◆ TASK REQUIREMENTS
In the material below, find each line with the word "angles" and copy it.

◆ PROVIDED DATA
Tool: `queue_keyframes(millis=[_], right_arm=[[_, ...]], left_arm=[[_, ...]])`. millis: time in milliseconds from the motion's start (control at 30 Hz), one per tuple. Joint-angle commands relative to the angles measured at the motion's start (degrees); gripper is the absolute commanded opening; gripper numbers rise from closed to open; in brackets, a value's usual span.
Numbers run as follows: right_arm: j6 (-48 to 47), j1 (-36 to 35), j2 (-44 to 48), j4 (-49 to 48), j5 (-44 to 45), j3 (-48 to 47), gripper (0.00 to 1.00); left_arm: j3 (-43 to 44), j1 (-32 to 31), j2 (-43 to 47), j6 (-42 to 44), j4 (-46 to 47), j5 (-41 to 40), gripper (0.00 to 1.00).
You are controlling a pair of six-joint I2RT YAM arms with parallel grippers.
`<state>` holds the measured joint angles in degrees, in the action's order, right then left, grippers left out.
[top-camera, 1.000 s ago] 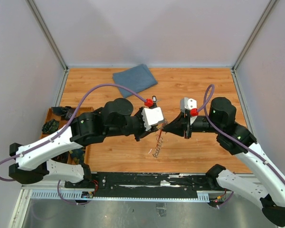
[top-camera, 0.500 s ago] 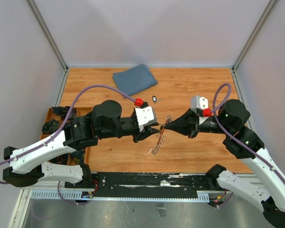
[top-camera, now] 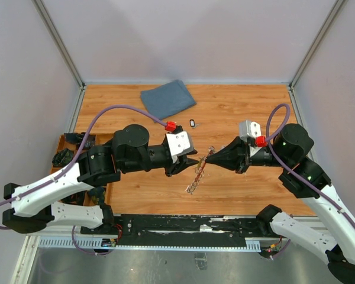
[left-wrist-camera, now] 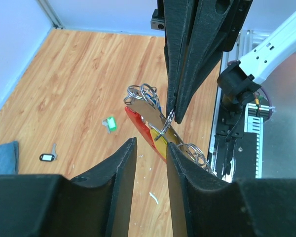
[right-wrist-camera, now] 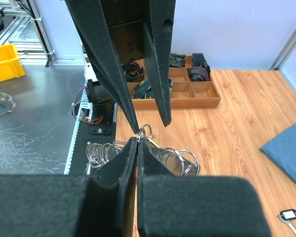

◆ RESULT BELOW
Tool: `queue_keyframes(millis=[_], right_arm=[[_, ...]], left_arm=[[_, ...]])`. millis: time in milliseconds from the motion's start (control at 30 Hz), one per tuple. Joint-angle commands relative to the angles measured at the motion's start (degrees); gripper is the absolute commanded opening; gripper numbers rise from closed to open; in brackets, a value's usual span.
`<state>` holds the measured joint angles in degrees, in the action's order, right then left, grippers left out.

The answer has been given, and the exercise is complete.